What the task asks: Give back the data below word for word. Any image in it should be left out.

Given information:
----
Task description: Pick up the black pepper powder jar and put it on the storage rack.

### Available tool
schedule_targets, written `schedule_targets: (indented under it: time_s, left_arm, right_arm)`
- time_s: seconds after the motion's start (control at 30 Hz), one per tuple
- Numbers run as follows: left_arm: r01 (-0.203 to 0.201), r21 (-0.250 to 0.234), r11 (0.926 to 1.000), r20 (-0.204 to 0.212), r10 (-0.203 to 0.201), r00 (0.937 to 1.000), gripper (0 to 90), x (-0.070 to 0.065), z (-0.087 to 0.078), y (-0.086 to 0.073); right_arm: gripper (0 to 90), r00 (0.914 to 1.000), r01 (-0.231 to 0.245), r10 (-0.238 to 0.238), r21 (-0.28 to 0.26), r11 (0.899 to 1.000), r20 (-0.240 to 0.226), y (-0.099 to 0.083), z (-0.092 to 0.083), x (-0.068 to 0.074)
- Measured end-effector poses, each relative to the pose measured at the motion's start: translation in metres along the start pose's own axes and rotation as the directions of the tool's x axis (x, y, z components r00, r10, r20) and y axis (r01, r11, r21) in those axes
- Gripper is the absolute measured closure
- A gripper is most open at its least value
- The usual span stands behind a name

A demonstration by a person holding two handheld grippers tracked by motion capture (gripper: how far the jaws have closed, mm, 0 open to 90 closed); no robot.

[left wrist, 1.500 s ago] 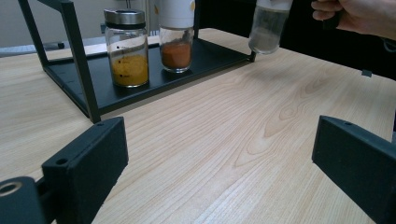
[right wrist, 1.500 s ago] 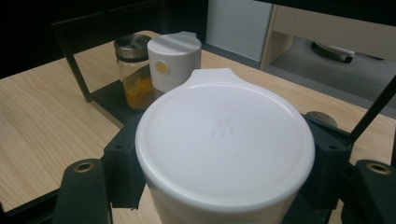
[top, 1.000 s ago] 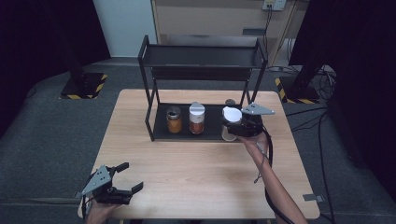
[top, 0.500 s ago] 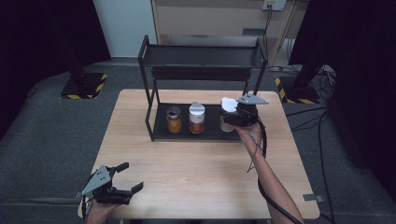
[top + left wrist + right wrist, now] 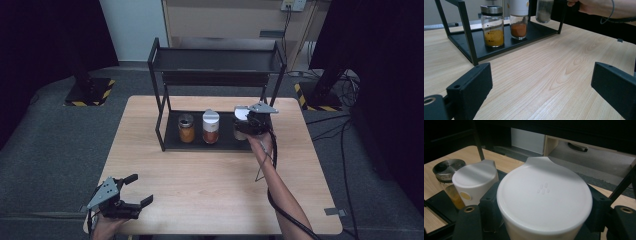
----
Result for this task:
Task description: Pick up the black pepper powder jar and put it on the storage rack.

### Available tool
schedule_targets, written `schedule_targets: (indented under it: time_s, left_arm, right_arm)`
- time_s: seconds after the motion's start (control at 30 Hz), one per tuple
- Numbers run as follows: left_arm: r01 (-0.203 to 0.201), r21 (-0.250 to 0.234), r11 (0.926 to 1.000), r20 (-0.204 to 0.212), r10 (-0.203 to 0.201), r00 (0.937 to 1.000), gripper (0 to 90), x (-0.070 to 0.065), z (-0.087 to 0.078), y (-0.086 to 0.073); right_arm: gripper (0 to 90), r00 (0.914 to 1.000), r01 (-0.231 to 0.245), r10 (-0.238 to 0.238), r21 (-0.28 to 0.26), r11 (0.899 to 1.000), r20 (-0.240 to 0.226), y (-0.099 to 0.083), z (-0.092 to 0.083), x (-0.068 to 0.074)
- Measured end-effector poses, each relative to the pose measured at the motion's start: translation in metres along the start pose's own axes and rotation as the directions of the tool's x axis (x, y, z components r00, r10, r20) and y axis (r01, r11, r21) in those axes
- Gripper is the absolute measured closure
- A gripper is most open at its least value
- The usual span stands behind a name

A demonstration by a person holding two handheld grippers tracked by motion capture (gripper: how far the jaws have closed, mm, 0 open to 90 closed); no robot.

[left wrist, 1.500 s ago] 
[right wrist, 1.500 s ago] 
[top, 1.000 s ago] 
[top, 0.500 s ago] 
[top + left wrist + right wrist, now] 

The given output is the complete response.